First of all: fudge rounds? That’s weak. At least pick a snack cake people heard of. Second, here’s the thing about good country/folk music; like great comedy, it punches up. It’s about abusive husbands, bad bosses, and terrible working conditions. It’s clear Anthony, who credits Hank Williams Jr. as his major musical influence and sings about getting high, would like to join the outlaw country ranks of Williams, Cash, Jennings, and Coe. He’s channeling Charlie Daniels’ ghost but instead of “Uneasy Rider ‘73,” in which Daniels’ long-haired country boy protagonist matches wits with racist hillbillies in a backwoods dive, he got “Uneasy Rider ‘88,” where a homophobe starts a fight in a gay bar. Anthony calls himself “middle of the road,” politically speaking. But songs about sobriety and good country livin’ didn’t make him a viral sensation. Libs of Tik-Tok adjacent references to child abuse and complaints about poor, fat people did.

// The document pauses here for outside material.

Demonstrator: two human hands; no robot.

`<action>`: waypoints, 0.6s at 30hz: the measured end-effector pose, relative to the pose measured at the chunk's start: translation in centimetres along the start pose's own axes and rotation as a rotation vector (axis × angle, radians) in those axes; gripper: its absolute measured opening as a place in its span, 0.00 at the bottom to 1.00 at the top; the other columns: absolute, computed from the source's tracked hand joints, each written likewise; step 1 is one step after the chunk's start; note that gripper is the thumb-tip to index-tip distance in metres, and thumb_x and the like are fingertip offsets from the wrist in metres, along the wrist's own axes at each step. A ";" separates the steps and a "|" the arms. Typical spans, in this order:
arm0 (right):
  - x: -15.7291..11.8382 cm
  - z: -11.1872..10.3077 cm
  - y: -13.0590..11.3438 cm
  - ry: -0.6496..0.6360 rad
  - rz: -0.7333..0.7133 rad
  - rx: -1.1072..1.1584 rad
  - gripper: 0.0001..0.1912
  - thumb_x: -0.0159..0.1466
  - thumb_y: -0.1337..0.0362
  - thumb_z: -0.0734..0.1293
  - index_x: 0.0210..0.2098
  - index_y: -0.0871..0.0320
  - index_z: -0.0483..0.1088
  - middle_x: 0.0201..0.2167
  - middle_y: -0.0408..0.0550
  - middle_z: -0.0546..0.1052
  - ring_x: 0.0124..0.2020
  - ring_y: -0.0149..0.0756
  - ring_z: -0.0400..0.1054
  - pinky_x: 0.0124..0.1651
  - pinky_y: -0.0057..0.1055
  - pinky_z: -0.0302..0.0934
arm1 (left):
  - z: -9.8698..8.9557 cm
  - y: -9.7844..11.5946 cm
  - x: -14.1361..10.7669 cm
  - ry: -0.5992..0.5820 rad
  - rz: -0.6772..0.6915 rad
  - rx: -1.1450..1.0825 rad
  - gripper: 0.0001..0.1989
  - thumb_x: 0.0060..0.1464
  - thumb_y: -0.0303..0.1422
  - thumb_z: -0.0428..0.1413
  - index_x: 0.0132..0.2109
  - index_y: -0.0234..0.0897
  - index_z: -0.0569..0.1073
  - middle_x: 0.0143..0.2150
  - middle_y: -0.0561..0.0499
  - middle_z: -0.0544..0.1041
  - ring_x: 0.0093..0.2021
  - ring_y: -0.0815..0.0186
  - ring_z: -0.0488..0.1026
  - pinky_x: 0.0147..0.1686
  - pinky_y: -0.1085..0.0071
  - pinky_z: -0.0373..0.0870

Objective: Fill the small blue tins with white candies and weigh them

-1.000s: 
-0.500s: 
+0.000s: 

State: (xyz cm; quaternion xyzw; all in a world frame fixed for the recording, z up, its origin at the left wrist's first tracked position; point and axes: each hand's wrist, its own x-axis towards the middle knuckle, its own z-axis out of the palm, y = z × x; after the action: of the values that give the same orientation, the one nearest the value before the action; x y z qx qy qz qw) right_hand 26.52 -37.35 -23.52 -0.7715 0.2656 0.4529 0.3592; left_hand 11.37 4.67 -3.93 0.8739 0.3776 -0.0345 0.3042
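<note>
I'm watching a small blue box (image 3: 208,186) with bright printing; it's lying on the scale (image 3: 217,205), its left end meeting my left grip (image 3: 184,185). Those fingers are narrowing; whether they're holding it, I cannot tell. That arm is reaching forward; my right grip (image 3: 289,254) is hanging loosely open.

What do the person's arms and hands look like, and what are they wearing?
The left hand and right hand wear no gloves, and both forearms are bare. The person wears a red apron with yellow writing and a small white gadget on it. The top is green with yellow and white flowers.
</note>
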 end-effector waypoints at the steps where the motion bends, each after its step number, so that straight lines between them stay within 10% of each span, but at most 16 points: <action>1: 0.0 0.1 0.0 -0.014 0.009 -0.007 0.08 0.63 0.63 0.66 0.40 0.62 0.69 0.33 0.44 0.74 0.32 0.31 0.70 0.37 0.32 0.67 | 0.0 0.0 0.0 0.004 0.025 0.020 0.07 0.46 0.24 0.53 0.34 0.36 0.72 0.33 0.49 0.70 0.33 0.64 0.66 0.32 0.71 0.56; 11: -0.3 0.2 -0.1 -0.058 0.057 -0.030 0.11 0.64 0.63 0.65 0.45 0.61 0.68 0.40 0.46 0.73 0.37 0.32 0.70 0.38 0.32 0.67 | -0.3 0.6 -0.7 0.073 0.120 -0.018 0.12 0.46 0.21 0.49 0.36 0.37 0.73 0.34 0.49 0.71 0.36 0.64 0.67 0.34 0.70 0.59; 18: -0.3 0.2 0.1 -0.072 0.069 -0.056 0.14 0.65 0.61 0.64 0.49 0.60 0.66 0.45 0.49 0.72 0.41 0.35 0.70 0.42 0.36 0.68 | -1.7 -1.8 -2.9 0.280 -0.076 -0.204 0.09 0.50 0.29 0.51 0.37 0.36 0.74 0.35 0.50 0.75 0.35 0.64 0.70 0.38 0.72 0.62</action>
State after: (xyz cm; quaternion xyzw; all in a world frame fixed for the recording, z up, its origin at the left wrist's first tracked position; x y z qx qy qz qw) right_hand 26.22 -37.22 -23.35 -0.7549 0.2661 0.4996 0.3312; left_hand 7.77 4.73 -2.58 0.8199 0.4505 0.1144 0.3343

I give Anthony some credit; he’s got blue-collar roots, unlike suburbanite Jason Aldean. He appears to be a genuine country boy, not a cosplayer. I’m skeptical of Twitter accusations that “Rich Men North of Richmond” shows a racist, Neo-Confederate mentality rather than a simple dislike of D.C. politics. D.C. is only a 2-hour drive due north. Other Twitter conspiracy theories, like artificially-manipulated single sales and follower counts, seem more likely. Especially since Dan “The Forehead” Bongino admitted one of his media guys was instrumental in its spread.


But other poor people aren’t to blame for Virginia’s troubles. If Anthony wants to be more than the next conservative flash-in-the-pan destined for an endless slide into NewsMax appearances and Trump campaign stop performances he should recognize that. A Virginian who genuinely cares about his country life should be for environmental regulation and curtailing mining damage to the state’s stunning landscape. He should realize that his neighbors are on welfare because corporations in the area don’t pay livable wages, and that unhealthy food is almost always cheaper than the alternatives. Unfortunately, as I’ve been writing this piece more came to light that makes me doubt Anthony’s authenticity and capability. His social media presence is nearly non-existent, but his public YouTube playlist is mostly Jordan Peterson videos and 9/11 Truther videos blaming the government and Jews. It doesn’t bode well.